- [What you have to do] Instruction for the listing below: copy exactly, and only, the lines from the one holding "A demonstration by" through its last line, omitting any picture.

- [Data segment]
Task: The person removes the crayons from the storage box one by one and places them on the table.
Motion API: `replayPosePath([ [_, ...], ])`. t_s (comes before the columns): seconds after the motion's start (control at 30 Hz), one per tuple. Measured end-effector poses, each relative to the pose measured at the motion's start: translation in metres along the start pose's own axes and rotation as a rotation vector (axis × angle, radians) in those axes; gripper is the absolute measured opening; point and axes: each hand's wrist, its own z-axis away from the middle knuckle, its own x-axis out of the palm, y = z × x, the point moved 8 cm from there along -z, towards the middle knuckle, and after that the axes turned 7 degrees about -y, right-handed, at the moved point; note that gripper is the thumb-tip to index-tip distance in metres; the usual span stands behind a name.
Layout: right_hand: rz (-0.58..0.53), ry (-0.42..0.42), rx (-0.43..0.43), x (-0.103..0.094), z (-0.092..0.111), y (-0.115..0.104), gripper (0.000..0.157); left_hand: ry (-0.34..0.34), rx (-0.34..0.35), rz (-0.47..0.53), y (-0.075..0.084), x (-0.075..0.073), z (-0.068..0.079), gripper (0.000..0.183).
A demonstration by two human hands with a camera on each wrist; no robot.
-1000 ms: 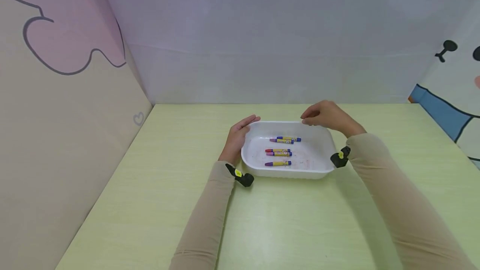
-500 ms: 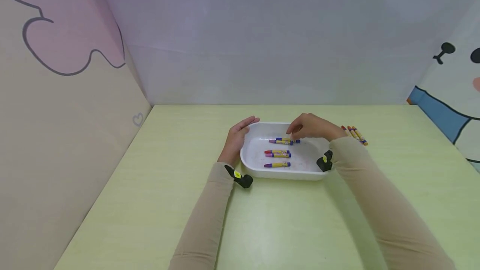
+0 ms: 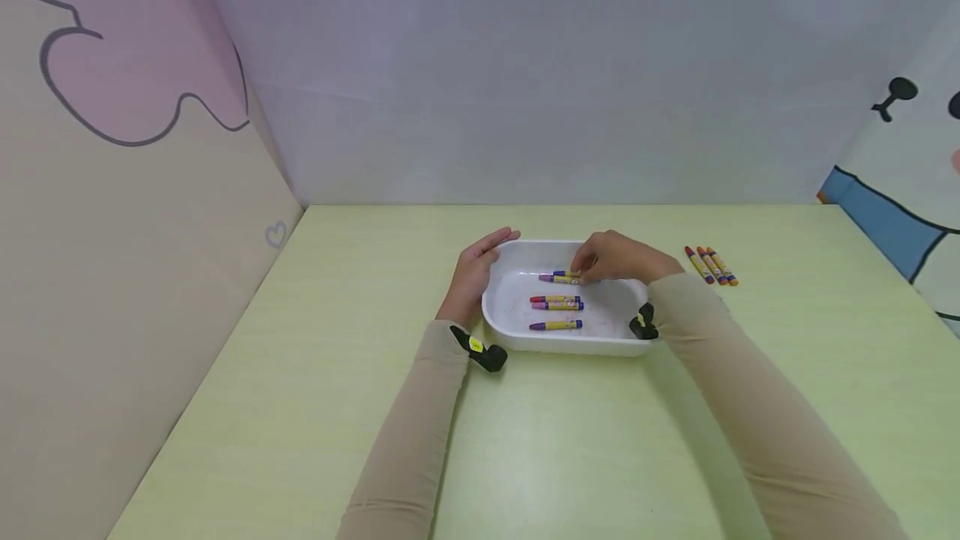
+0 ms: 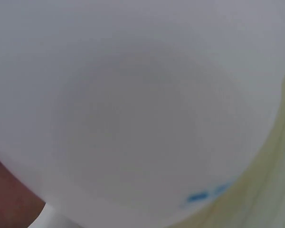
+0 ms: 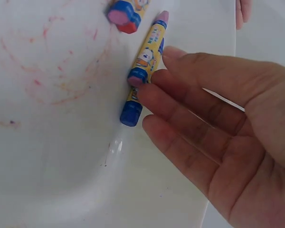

- [Exercise solution]
A demonstration by two human hands with a camera on each wrist; no robot.
-1000 ms: 
-500 ms: 
+0 ms: 
+0 ms: 
+0 ms: 

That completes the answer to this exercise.